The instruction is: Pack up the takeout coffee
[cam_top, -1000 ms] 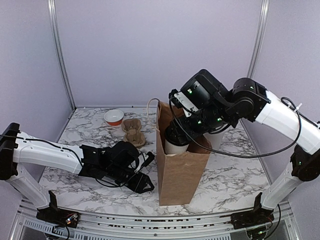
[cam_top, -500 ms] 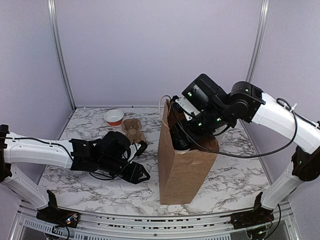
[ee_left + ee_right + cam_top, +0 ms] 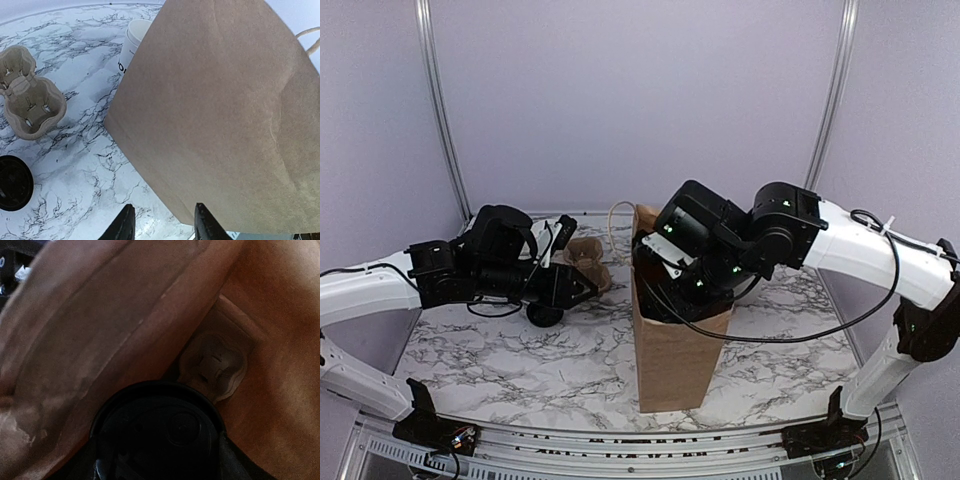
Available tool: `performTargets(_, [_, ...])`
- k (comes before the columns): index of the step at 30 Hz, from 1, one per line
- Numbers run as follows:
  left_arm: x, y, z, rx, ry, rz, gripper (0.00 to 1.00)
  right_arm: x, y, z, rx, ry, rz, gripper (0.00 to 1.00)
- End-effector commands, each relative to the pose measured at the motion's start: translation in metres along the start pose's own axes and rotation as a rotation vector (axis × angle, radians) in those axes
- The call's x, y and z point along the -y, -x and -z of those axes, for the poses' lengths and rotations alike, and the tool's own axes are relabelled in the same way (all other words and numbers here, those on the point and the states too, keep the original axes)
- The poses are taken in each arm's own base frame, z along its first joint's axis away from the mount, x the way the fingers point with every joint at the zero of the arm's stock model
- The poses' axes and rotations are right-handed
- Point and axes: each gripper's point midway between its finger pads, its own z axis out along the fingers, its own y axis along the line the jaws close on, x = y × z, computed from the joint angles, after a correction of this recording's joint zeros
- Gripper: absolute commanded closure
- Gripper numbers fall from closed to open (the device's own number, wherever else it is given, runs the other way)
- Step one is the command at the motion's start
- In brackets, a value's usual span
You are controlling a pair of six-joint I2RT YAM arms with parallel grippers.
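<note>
Marbled white table [image 3: 770,350] carries everything in the scene. A brown paper bag [image 3: 670,350] stands upright on it, at the near middle, with its mouth open toward the top.

The right arm [image 3: 820,240] bends in from the right and its wrist goes down into the bag's mouth, so the top view hides its gripper. The left arm [image 3: 380,285] reaches in low from the left. The left gripper [image 3: 162,225] points at the bag's left side. Its fingers [image 3: 125,225] stand apart with nothing between them, close to the paper; whether they touch it cannot be told.

Inside the bag the right wrist view is dim. The right gripper [image 3: 157,462] is clamped on the takeout coffee [image 3: 157,432]. The cup's round black lid fills the lower middle of that view, with dark fingers at either side. The cup's white wall is hidden under the lid. The cup sits above the bag's floor, where a moulded pulp piece [image 3: 212,365] lies.

Left of the bag, toward the far side, a pulp cup carrier [image 3: 30,100] rests on the table. A lidless white paper cup [image 3: 134,40] with black lettering shows past the bag's far corner, partly hidden by it. A loose black lid [image 3: 12,182] lies flat on the table just on the near side of the carrier.
</note>
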Motion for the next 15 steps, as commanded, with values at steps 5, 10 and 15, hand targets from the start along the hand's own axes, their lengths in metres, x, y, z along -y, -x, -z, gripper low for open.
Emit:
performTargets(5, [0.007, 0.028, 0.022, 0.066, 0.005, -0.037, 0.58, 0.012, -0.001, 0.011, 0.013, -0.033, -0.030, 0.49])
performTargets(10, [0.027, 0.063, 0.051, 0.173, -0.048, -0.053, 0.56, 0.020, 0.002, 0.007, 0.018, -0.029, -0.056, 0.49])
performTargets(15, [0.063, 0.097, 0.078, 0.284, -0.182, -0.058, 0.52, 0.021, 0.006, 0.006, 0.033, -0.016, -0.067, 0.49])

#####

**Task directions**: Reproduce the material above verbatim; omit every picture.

**Finished task**:
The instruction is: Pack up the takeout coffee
[cam_top, -1000 ms] 
[cam_top, -500 ms] 
[ee_left + ee_right + cam_top, +0 ms] 
Available tool: `performTargets(_, [_, ...])`
- k (comes before the columns): index of the step at 30 Hz, from 1, one per line
- Numbers run as follows:
  left_arm: x, y, z, rx, ry, rz, gripper (0.00 to 1.00)
  right_arm: x, y, z, rx, ry, rz, gripper (0.00 to 1.00)
- End-effector commands, each relative to the pose measured at the motion's start: translation in metres along the start pose's own axes and rotation as a rotation vector (axis × angle, radians) in those axes
- The call's x, y and z point along the -y, -x and -z of those axes, for the poses' lengths and rotations alike, and the tool's own axes are relabelled in the same way (all other words and numbers here, those on the point and the states too, keep the original axes)
- The poses are taken in each arm's own base frame, z along its first joint's axis away from the mount, x the way the fingers point with every joint at the zero of the arm's stock model
- The poses' axes and rotations are right-handed
- Point and axes: each gripper's point midway between its finger pads, its own z axis out along the fingers, its own y axis along the line the jaws close on, x = y × z, computed from the joint angles, after a correction of this recording's joint zeros
- Gripper: absolute commanded closure
- Gripper numbers fall from closed to open (the device's own number, wherever else it is given, runs the other way)
- Step one is the command at the motion's start
- In brackets, a value's usual span
You are controlling a pair of six-joint I2RT YAM arms with parallel grippers.
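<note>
Marbled white table [image 3: 770,350] carries everything in the scene. A brown paper bag [image 3: 670,350] stands upright on it, at the near middle, with its mouth open toward the top.

The right arm [image 3: 820,240] bends in from the right and its wrist goes down into the bag's mouth, so the top view hides its gripper. The left arm [image 3: 380,285] reaches in low from the left. The left gripper [image 3: 162,225] points at the bag's left side. Its fingers [image 3: 125,225] stand apart with nothing between them, close to the paper; whether they touch it cannot be told.

Inside the bag the right wrist view is dim. The right gripper [image 3: 157,462] is clamped on the takeout coffee [image 3: 157,432]. The cup's round black lid fills the lower middle of that view, with dark fingers at either side. The cup's white wall is hidden under the lid. The cup sits above the bag's floor, where a moulded pulp piece [image 3: 212,365] lies.

Left of the bag, toward the far side, a pulp cup carrier [image 3: 30,100] rests on the table. A lidless white paper cup [image 3: 134,40] with black lettering shows past the bag's far corner, partly hidden by it. A loose black lid [image 3: 12,182] lies flat on the table just on the near side of the carrier.
</note>
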Motion for the next 15 steps, as commanded, with values at steps 5, 10 and 15, hand targets from the start along the hand's own axes, their lengths in metres, x, y, z along -y, -x, -z, gripper low for open.
Emit:
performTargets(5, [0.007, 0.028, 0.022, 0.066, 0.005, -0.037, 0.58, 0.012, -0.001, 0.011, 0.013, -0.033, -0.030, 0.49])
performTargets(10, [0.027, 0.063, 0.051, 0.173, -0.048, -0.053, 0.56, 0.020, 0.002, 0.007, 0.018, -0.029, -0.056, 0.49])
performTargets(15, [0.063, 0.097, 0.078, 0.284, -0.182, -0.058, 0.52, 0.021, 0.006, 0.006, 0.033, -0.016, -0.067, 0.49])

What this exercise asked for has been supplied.